• **TASK GOAL**
Look through the data and write out every line with the word "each" in it.

• **COLLECTED MATERIAL**
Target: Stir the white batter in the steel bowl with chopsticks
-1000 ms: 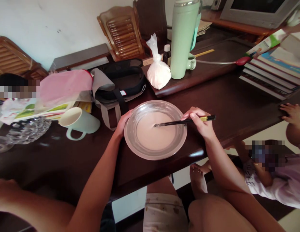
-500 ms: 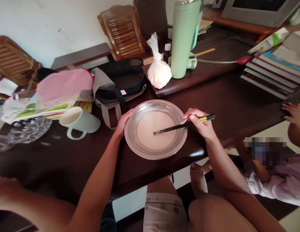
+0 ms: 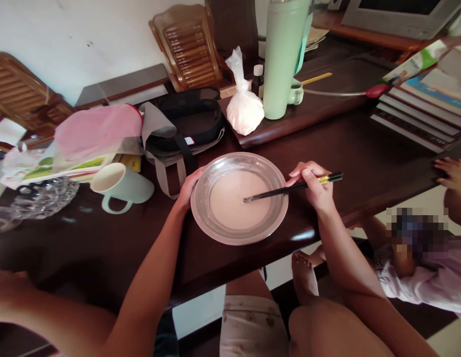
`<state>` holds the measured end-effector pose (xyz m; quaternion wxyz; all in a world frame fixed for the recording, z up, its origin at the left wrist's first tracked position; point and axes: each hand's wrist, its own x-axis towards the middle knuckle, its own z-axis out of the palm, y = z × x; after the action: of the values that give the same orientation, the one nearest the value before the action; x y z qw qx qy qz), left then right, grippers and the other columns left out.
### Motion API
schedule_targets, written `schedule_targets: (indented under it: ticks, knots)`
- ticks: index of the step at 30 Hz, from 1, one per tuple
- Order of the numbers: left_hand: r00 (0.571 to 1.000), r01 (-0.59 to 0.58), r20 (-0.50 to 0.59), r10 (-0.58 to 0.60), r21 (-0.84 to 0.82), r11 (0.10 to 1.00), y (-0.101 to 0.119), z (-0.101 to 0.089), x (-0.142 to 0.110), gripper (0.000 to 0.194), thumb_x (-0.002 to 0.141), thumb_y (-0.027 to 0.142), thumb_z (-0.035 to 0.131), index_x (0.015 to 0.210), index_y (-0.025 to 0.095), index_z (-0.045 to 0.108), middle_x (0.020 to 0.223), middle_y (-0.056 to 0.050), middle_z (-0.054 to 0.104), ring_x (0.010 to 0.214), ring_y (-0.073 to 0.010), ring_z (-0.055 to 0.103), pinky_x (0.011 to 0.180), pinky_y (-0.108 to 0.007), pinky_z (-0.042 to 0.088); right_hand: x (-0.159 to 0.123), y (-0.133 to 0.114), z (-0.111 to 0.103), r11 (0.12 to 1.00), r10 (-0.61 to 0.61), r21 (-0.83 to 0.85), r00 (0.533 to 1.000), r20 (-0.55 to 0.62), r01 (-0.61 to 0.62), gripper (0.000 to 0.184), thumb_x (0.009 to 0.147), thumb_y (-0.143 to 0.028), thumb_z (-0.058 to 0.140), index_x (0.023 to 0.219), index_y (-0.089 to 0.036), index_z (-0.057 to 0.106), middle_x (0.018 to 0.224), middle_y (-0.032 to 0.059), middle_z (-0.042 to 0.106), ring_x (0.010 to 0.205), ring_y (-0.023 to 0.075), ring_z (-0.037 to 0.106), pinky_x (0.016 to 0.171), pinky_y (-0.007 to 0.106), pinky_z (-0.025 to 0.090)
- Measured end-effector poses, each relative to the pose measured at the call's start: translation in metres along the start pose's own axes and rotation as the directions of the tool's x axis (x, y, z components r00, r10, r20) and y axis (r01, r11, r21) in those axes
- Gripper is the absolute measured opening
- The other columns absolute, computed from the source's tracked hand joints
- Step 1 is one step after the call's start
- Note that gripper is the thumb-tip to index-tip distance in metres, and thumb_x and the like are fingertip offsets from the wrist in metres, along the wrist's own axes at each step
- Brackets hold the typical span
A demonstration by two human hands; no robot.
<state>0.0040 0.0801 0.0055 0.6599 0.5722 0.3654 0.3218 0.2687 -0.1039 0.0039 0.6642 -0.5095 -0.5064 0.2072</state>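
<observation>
A round metal bowl stands on the dark table near its front edge. Inside lies a pale, creamy liquid with a smooth surface. My left hand grips the bowl's left rim; some of its fingers are hidden behind the wall. In my right hand, at the bowl's right side, is a pair of black chopsticks with gold bands near the top. They slant down to the left over the rim, tips in the liquid. Beyond the bowl, a tied clear bag of white powder sits on a raised wooden board.
A pale mug, a glass dish and a grey-black bag stand left. Behind are a tall green flask and small dark bottle. Books lie right, near another person's hand. Another person's arm rests lower left.
My right hand has moved a little to the right, drawing the chopsticks with it, so their tips sit further right in the liquid. My left hand stays on the rim.
</observation>
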Motion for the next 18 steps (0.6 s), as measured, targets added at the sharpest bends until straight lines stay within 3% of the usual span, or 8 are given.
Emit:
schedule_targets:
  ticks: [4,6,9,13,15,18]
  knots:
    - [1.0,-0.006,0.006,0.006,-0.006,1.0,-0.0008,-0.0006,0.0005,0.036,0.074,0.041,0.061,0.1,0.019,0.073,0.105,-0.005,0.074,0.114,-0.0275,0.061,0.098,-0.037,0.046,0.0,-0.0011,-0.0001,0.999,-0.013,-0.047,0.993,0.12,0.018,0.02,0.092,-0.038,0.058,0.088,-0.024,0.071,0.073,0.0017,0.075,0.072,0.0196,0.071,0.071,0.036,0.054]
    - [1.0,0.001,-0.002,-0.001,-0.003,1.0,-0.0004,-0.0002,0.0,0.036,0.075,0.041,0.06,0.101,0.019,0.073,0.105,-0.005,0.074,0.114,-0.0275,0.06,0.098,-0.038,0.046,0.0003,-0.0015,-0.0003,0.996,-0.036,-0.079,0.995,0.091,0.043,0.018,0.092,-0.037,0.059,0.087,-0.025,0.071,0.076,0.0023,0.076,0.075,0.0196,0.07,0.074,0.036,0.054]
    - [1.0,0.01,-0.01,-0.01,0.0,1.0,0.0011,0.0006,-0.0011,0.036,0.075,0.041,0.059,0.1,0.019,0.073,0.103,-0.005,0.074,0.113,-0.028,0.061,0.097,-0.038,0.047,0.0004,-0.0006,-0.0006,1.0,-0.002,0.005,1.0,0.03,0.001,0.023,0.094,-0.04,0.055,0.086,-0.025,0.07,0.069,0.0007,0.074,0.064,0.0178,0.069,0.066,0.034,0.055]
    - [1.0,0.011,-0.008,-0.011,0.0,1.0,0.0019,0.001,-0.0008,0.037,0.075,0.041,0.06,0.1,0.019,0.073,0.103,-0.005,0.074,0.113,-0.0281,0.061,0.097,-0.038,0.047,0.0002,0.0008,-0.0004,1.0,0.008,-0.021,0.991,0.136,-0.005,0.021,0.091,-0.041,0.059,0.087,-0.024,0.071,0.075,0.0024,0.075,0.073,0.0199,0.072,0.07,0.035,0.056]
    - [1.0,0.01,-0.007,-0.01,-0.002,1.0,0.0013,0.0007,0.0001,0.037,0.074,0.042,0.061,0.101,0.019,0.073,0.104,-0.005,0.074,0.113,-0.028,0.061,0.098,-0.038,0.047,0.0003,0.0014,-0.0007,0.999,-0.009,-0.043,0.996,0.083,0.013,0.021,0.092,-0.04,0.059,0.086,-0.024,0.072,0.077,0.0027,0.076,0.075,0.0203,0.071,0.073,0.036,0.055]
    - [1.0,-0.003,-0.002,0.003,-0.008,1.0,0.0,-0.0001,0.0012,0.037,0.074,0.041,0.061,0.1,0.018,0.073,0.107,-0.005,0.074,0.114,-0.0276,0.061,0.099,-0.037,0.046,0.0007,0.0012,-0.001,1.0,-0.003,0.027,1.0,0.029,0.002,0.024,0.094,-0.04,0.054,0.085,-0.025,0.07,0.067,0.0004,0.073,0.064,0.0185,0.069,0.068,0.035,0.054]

• **RESPONSE**
`<state>` holds the measured end-effector pose (xyz m; quaternion wxyz; all in a world frame fixed for the recording, z up, its origin at the left wrist's first tracked position; point and axes: each hand's wrist, its own x-axis towards the middle knuckle, its own z-axis out of the palm, y = z × x; after the action: of the values that give the same orientation, the one nearest the value before the action; x y z qw qx qy qz), left then right, grippers and the other columns left out.
- Measured end-effector poses, each relative to the pose measured at the call's start: translation in metres along the start pose's own axes and rotation as the directions of the tool's x axis (x, y, z components r00, r10, r20) and y axis (r01, r11, r21) in those axes
- Note that gripper is the thumb-tip to index-tip distance in metres, and thumb_x and the like are fingertip offsets from the wrist in metres, along the wrist's own axes at each step

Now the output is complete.